#### What you have to do
Send back the data below exactly. Drop every picture.

#### Input data
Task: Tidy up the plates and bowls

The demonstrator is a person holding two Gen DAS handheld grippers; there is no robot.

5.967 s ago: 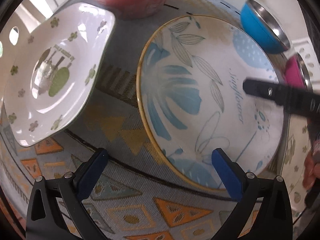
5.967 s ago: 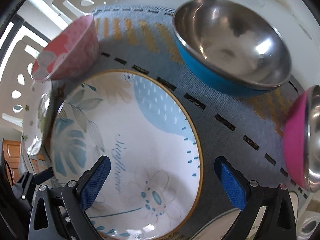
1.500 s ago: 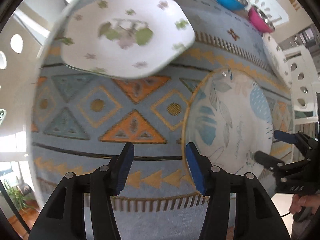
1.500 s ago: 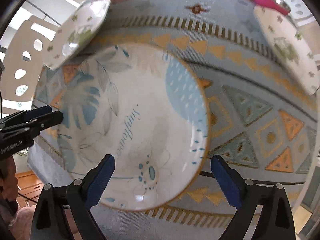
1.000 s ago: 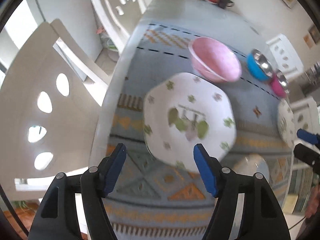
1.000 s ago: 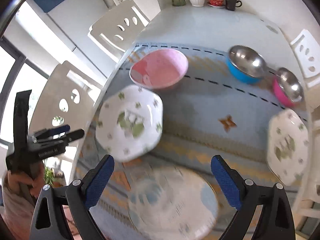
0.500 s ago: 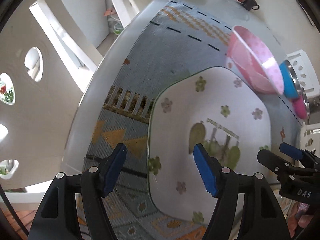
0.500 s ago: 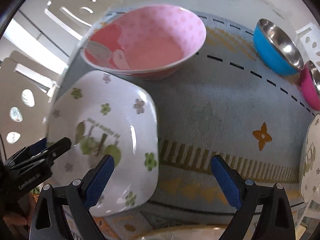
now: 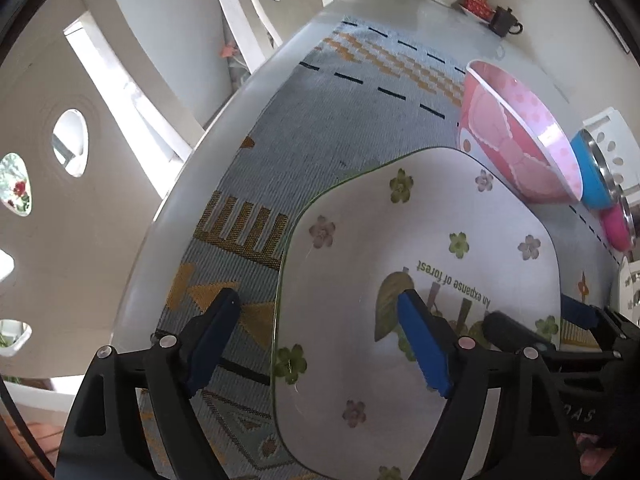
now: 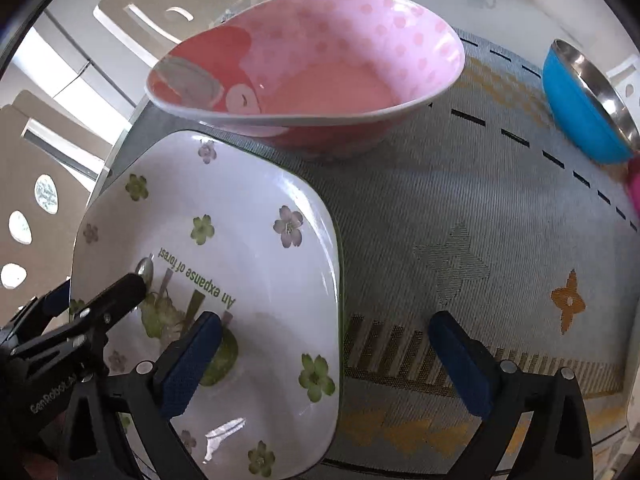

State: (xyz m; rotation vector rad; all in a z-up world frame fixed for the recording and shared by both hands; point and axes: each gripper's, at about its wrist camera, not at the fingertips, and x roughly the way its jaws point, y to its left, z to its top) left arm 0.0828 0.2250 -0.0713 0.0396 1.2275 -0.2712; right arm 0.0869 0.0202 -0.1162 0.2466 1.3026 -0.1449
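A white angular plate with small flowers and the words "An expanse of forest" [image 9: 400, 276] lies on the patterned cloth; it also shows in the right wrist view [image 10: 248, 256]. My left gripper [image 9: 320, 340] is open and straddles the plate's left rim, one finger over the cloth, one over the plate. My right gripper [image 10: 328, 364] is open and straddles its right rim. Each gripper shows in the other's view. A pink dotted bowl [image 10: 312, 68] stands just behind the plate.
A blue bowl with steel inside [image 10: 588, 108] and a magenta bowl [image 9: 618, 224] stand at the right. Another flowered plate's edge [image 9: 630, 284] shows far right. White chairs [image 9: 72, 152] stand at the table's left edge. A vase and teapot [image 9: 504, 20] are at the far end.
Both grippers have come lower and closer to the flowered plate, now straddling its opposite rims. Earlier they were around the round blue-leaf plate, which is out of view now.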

#### Output of the task
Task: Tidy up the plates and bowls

The demonstrator is a person holding two Gen DAS handheld grippers; there is no robot.

5.967 s ago: 
5.967 s ago: 
1.500 s ago: 
1.500 s ago: 
1.000 s ago: 
1.000 s ago: 
0.500 s ago: 
0.500 s ago: 
now: 
now: 

State: (xyz m; rotation vector rad; all in a z-up world frame fixed for the recording and shared by both hands; point and axes: each gripper's, at about its wrist camera, not at the fingertips, and x roughly the way its jaws point, y to its left, z to its top) left arm 0.0828 0.2250 -0.0713 0.0396 1.2275 -0.2712; right arm 0.0869 0.0202 -0.1162 0.2466 1.3026 -0.1449
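A white angular plate with small flowers and the words "An expanse of forest" [image 9: 400, 276] lies on the patterned cloth; it also shows in the right wrist view [image 10: 248, 256]. My left gripper [image 9: 320, 340] is open and straddles the plate's left rim, one finger over the cloth, one over the plate. My right gripper [image 10: 328, 364] is open and straddles its right rim. Each gripper shows in the other's view. A pink dotted bowl [image 10: 312, 68] stands just behind the plate.
A blue bowl with steel inside [image 10: 588, 108] and a magenta bowl [image 9: 618, 224] stand at the right. Another flowered plate's edge [image 9: 630, 284] shows far right. White chairs [image 9: 72, 152] stand at the table's left edge. A vase and teapot [image 9: 504, 20] are at the far end.
Both grippers have come lower and closer to the flowered plate, now straddling its opposite rims. Earlier they were around the round blue-leaf plate, which is out of view now.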

The output given is complete.